* _INSTRUCTIONS FOR THE TASK_
An exact transcription of the data below is needed.

* _DATA EXTRACT_
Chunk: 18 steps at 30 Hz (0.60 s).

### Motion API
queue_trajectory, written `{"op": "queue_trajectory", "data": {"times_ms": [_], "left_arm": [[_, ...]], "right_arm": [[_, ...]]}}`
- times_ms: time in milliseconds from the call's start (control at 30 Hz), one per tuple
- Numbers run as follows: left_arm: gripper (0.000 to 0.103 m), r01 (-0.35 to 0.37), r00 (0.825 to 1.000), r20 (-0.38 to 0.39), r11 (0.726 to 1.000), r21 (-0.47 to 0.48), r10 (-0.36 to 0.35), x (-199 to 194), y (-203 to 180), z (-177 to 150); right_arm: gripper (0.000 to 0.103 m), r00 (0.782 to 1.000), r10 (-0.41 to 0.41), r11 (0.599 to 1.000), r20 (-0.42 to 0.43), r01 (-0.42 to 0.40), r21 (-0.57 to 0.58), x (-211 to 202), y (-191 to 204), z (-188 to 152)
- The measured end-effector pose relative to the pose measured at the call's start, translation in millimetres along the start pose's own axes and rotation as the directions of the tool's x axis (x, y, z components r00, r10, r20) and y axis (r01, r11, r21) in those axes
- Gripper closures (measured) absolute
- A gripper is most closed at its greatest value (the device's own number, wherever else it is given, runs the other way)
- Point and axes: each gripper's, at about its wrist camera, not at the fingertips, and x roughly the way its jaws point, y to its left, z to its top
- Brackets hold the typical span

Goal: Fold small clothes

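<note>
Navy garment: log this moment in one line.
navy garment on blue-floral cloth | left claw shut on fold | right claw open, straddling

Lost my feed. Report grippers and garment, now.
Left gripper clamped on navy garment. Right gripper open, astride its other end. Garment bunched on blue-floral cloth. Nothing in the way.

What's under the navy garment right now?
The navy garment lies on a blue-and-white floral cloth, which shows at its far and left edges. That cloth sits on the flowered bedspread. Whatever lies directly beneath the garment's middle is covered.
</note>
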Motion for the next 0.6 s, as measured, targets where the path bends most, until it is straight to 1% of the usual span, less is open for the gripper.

* _FINAL ANSWER_
Chunk: 18 steps at 30 Hz (0.60 s).

### Motion API
queue_trajectory, written `{"op": "queue_trajectory", "data": {"times_ms": [_], "left_arm": [[_, ...]], "right_arm": [[_, ...]]}}`
- times_ms: time in milliseconds from the call's start (control at 30 Hz), one per tuple
- Numbers run as follows: left_arm: gripper (0.000 to 0.103 m), r01 (-0.35 to 0.37), r00 (0.825 to 1.000), r20 (-0.38 to 0.39), r11 (0.726 to 1.000), r21 (-0.47 to 0.48), r10 (-0.36 to 0.35), x (-199 to 194), y (-203 to 180), z (-177 to 150); right_arm: gripper (0.000 to 0.103 m), r00 (0.782 to 1.000), r10 (-0.41 to 0.41), r11 (0.599 to 1.000), r20 (-0.42 to 0.43), r01 (-0.42 to 0.40), r21 (-0.57 to 0.58), x (-211 to 202), y (-191 to 204), z (-188 to 152)
- The measured end-effector pose relative to the pose measured at the call's start, translation in millimetres along the start pose's own axes and rotation as the directions of the tool's x axis (x, y, z components r00, r10, r20) and y axis (r01, r11, r21) in those axes
- Gripper closures (measured) absolute
- A gripper is most closed at its greatest value (the device's own number, wherever else it is given, runs the other way)
- Point and axes: each gripper's, at about its wrist camera, not at the fingertips, and x roughly the way its jaws point, y to its left, z to its top
- Brackets hold the typical span

Goal: Fold small clothes

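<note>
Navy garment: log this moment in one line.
navy garment on blue-floral cloth | left claw shut on fold | right claw open, straddling

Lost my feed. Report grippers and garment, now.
Left gripper clamped on navy garment. Right gripper open, astride its other end. Garment bunched on blue-floral cloth. Nothing in the way.

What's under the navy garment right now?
The navy garment lies on a blue-and-white floral cloth, which shows at its far and left edges. That cloth sits on the flowered bedspread. Whatever lies directly beneath the garment's middle is covered.
</note>
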Motion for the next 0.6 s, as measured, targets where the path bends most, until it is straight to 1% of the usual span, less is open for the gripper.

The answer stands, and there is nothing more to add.